Corazon Juliano-Agrava (Manila, 7 August 1915 - Quezon City, 1 October 1997), was a Filipino judge and the second woman in 1954 appointed as judge of a Court of First Instance. She was then president of the Court for Youth and Home Affairs in Manila.  Agrava gained worldwide fame when in 1984, she was appointed the chairperson of a fact-finding board commission by President Ferdinand Marcos to investigate the cause of the murder of opposition leader Benigno Aquino Jr. in 1983. She has also been active in various other social and cultural organizations, including the Women Rights Movement of the Philippines, the Philippine Association of University Women, the National Civic Assembly of Women and U.P. Alumni Association.

Investigation on Benigno Aquino Jr.'s assassination

Agrava Board

In October 1983, President Ferdinand Marcos signed the Presidential decree no. 1886, known as the "Agrava Fact-Finding Board" to investigate the assassination of opposition senator Benigno Aquino Jr.
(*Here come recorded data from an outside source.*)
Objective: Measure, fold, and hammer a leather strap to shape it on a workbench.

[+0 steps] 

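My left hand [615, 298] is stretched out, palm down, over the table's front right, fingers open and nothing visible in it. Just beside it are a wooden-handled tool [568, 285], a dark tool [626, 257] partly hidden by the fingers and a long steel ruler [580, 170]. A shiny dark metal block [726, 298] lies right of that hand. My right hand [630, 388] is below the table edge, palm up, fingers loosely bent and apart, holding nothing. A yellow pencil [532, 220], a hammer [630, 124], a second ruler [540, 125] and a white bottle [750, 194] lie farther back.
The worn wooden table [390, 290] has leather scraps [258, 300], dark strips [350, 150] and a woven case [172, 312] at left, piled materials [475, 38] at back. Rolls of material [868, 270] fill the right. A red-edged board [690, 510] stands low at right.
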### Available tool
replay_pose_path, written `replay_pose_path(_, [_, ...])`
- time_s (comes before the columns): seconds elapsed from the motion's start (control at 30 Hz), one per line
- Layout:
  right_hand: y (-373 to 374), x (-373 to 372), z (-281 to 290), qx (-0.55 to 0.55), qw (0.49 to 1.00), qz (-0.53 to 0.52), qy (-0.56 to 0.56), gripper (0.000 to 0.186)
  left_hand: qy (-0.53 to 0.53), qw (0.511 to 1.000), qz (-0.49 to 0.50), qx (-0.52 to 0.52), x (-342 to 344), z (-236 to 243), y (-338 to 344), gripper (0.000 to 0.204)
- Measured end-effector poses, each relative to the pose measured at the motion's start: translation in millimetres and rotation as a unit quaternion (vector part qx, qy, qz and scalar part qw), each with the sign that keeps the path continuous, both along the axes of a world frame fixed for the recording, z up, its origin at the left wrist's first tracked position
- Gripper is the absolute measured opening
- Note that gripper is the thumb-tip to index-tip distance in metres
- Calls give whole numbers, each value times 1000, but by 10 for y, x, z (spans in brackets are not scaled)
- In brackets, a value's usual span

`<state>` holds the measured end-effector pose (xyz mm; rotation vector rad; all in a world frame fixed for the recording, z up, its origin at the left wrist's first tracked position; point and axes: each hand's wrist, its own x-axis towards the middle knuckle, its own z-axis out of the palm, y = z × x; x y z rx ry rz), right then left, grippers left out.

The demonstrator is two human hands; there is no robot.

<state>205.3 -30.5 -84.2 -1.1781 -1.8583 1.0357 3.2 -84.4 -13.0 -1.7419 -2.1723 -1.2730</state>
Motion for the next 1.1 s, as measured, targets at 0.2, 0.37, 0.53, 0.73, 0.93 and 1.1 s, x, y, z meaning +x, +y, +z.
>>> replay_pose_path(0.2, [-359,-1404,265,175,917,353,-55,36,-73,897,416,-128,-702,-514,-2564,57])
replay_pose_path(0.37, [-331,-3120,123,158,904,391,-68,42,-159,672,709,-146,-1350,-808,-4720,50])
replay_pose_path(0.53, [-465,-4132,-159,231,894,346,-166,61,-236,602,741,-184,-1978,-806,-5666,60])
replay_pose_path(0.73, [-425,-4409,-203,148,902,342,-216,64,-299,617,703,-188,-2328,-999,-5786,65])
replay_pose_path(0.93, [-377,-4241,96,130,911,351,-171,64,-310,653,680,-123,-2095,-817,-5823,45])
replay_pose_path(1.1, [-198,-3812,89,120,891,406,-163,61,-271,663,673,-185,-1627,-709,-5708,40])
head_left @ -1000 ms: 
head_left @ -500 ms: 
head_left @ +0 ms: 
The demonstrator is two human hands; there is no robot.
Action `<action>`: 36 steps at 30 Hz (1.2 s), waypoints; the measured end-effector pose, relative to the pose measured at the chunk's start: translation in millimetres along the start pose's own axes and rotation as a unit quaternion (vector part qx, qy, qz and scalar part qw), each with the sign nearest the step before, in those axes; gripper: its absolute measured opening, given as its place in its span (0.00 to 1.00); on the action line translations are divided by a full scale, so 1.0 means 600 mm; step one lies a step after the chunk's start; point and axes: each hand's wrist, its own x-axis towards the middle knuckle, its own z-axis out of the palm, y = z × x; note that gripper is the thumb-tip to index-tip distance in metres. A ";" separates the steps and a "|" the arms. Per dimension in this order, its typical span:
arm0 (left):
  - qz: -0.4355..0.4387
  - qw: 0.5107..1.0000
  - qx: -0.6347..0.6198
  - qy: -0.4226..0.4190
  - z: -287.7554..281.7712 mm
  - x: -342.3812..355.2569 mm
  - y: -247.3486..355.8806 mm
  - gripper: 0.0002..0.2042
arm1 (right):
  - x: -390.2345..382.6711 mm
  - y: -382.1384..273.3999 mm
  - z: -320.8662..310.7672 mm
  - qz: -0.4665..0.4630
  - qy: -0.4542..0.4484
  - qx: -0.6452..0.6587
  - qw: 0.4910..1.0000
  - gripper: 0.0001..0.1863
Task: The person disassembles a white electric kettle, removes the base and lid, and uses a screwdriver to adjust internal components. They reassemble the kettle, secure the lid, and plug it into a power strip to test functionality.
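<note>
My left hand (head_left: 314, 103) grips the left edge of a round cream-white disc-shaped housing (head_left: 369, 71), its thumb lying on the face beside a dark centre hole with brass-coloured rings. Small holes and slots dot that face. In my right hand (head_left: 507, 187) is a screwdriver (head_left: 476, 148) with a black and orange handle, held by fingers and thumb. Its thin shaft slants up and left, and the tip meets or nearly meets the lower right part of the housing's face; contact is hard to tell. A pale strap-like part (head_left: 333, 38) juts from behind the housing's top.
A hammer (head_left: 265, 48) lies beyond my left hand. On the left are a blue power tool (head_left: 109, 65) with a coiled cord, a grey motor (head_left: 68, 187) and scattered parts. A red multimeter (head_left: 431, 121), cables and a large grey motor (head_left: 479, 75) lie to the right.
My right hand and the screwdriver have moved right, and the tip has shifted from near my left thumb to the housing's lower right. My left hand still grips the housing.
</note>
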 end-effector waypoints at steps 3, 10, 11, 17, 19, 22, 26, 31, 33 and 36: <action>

Marcos appointed Agrava to be the chairperson of the board, members are Luciano Salazar, Dante Santos, Ernesto Herrera, Amado Dizon, and legal counsel Andres Narvasa. After almost a year, the board submitted two reports to Marcos; a minority report submitted by Agrava herself, and a majority report submitted by the members. Agrava's report cleared General Fabian Ver while the majority report indicted Ver, General Luther Custodio and General Prospero Olivas.

She even used to scold the soldiers on the witness stand, as if they were her children. Also, she once led the board to sing "Happy Birthday" for First Lady Imelda Marcos twice, because Marcos was the first one to be called to testify before the investigative commission on her birthday.

In October 1984, after a year of investigation, she was called out of retirement. Lupino Lazaro, the lawyer of the family of scapegoat Rolando Galman said, "I felt since the very beginning that Justice Agrava did not have the makings of someone who would go all out. She has failed the people, and failed miserably at that." Agrava, who was in tears and choking voice addressed the crowd saying,

Personal life

Born on August 7, 1915, by Cenona Buenaventura and Francisco Juliano. Agrava became an attorney after placing second and passed the 1938 bar exam. She became judge of Juvenile and Domestic Relations Court until 1977 when Marcos uplifted her as Associate Justice at the Court of Appeals of the Philippines.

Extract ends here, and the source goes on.